━━━━━ Provided data ━━━━━
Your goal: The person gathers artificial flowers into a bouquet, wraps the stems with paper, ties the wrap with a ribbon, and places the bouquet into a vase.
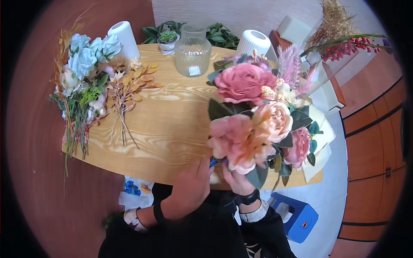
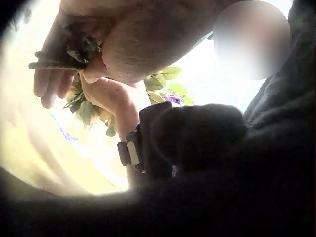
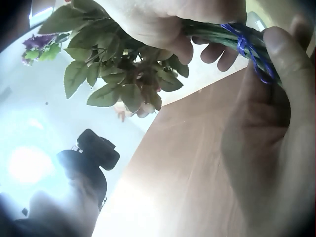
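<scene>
A bouquet of pink and peach flowers (image 1: 249, 124) lies tilted over the table's front right, its stems toward the person. Blue ribbon (image 3: 242, 45) is wound and tied around the green stems (image 3: 207, 30). The right hand (image 1: 238, 180) grips the stems close beneath the blooms; in the right wrist view this hand (image 3: 173, 22) is at the top. The left hand (image 1: 189, 187) holds the lower stems, with its thumb (image 3: 284, 47) along them beside the ribbon. Stem ends (image 2: 54, 64) stick out past the left hand (image 2: 94, 44) in the left wrist view. Flower heads hide some fingers in the head view.
Loose blue flowers (image 1: 84, 58) and orange leaf sprigs (image 1: 129, 86) lie at the table's left. A glass vase (image 1: 192, 53), two white vases and a small potted plant (image 1: 167, 39) stand along the back. A blue stool (image 1: 301, 219) is at the lower right.
</scene>
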Demonstrator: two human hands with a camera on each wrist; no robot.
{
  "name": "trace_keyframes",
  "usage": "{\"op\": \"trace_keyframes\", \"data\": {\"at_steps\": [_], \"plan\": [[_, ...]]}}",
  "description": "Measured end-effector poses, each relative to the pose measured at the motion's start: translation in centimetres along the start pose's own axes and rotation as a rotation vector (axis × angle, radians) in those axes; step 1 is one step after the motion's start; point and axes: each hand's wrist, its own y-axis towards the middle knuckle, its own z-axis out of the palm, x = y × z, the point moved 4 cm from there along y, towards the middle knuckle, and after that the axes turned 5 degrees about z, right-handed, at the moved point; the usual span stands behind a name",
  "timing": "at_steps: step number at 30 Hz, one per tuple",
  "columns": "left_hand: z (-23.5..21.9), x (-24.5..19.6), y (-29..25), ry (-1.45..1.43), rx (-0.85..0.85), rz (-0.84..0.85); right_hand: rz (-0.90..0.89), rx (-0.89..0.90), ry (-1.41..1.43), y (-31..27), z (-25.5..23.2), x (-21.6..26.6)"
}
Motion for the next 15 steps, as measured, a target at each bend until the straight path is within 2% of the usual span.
{"op": "trace_keyframes", "data": {"at_steps": [1, 2, 5, 6, 7, 8, 9, 10, 11, 13, 14, 15], "plan": [[0.0, -0.2, 0.0, 0.097, -0.013, 0.043, -0.067, 0.417, 0.199, -0.6, 1.6, 0.2], [-0.1, -0.2, 0.1, 0.094, -0.008, 0.039, -0.065, 0.41, 0.2, -0.7, 1.9, 0.1], [-0.5, -0.3, 1.0, 0.115, -0.039, 0.02, -0.301, 0.174, -0.116, 0.3, 5.3, 0.5], [-0.3, -0.1, 1.1, 0.11, 0.033, -0.005, -0.376, 0.096, -0.222, 0.7, 6.3, 0.9], [-0.1, 0.1, 1.3, 0.105, 0.102, -0.031, -0.372, 0.099, -0.221, 1.2, 6.9, 1.3], [-0.1, 0.5, 1.4, 0.108, 0.099, -0.034, -0.339, 0.135, -0.184, 1.8, 7.5, 1.9], [0.0, 1.0, 1.6, -0.029, 0.107, 0.034, -0.308, 0.171, -0.147, 2.1, 7.7, 2.4], [-0.2, 1.3, 1.8, -0.166, 0.117, 0.103, -0.234, -0.223, -0.717, 2.2, 4.4, 2.7], [-1.0, 1.8, 2.1, -0.166, 0.119, 0.105, -0.134, -0.361, -0.273, 2.4, 7.4, 3.1], [-1.3, 2.1, 1.5, -1.025, 0.555, -0.146, 0.021, 0.052, -0.253, 3.4, 8.5, 4.0], [-1.6, 2.2, 1.3, -1.204, 0.495, -0.215, 0.056, 0.098, -0.18, 3.7, 8.8, 4.0], [-1.3, 2.8, 1.0, -1.207, 0.503, -0.222, 0.053, 0.198, -0.214, 3.7, 9.3, 4.2]]}}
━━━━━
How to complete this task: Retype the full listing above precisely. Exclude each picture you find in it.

Task response:
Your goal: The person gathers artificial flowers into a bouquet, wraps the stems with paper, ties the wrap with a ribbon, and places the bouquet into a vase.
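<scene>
A bouquet of pink and peach flowers (image 1: 249, 124) lies tilted over the table's front right, its stems toward the person. Blue ribbon (image 3: 242, 45) is wound and tied around the green stems (image 3: 207, 30). The right hand (image 1: 238, 180) grips the stems close beneath the blooms; in the right wrist view this hand (image 3: 173, 22) is at the top. The left hand (image 1: 189, 187) holds the lower stems, with its thumb (image 3: 284, 47) along them beside the ribbon. Stem ends (image 2: 54, 64) stick out past the left hand (image 2: 94, 44) in the left wrist view. Flower heads hide some fingers in the head view.
Loose blue flowers (image 1: 84, 58) and orange leaf sprigs (image 1: 129, 86) lie at the table's left. A glass vase (image 1: 192, 53), two white vases and a small potted plant (image 1: 167, 39) stand along the back. A blue stool (image 1: 301, 219) is at the lower right.
</scene>
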Demonstrator: two human hands with a camera on each wrist; no robot.
{
  "name": "trace_keyframes",
  "usage": "{\"op\": \"trace_keyframes\", \"data\": {\"at_steps\": [_], \"plan\": [[_, ...]]}}",
  "description": "Measured end-effector poses, each relative to the pose measured at the motion's start: translation in centimetres along the start pose's own axes and rotation as a rotation vector (axis × angle, radians) in those axes; step 1 is one step after the motion's start; point and axes: each hand's wrist, its own y-axis towards the middle knuckle, its own z-axis out of the palm, x = y × z, the point moved 4 cm from there along y, towards the middle knuckle, and after that the axes turned 5 degrees about z, right-handed, at the moved point; the usual span stands behind a name",
  "timing": "at_steps: step number at 30 Hz, one per tuple",
  "columns": "left_hand: z (-23.5..21.9), x (-24.5..19.6), y (-29..25), ry (-1.45..1.43), rx (-0.85..0.85), rz (-0.84..0.85); right_hand: rz (-0.90..0.89), rx (-0.89..0.90), ry (-1.41..1.43), y (-31..27), z (-25.5..23.2), x (-21.6..26.6)"
}
Motion for the next 15 steps, as measured, a target at each bend until the straight path is within 2% of the usual span.
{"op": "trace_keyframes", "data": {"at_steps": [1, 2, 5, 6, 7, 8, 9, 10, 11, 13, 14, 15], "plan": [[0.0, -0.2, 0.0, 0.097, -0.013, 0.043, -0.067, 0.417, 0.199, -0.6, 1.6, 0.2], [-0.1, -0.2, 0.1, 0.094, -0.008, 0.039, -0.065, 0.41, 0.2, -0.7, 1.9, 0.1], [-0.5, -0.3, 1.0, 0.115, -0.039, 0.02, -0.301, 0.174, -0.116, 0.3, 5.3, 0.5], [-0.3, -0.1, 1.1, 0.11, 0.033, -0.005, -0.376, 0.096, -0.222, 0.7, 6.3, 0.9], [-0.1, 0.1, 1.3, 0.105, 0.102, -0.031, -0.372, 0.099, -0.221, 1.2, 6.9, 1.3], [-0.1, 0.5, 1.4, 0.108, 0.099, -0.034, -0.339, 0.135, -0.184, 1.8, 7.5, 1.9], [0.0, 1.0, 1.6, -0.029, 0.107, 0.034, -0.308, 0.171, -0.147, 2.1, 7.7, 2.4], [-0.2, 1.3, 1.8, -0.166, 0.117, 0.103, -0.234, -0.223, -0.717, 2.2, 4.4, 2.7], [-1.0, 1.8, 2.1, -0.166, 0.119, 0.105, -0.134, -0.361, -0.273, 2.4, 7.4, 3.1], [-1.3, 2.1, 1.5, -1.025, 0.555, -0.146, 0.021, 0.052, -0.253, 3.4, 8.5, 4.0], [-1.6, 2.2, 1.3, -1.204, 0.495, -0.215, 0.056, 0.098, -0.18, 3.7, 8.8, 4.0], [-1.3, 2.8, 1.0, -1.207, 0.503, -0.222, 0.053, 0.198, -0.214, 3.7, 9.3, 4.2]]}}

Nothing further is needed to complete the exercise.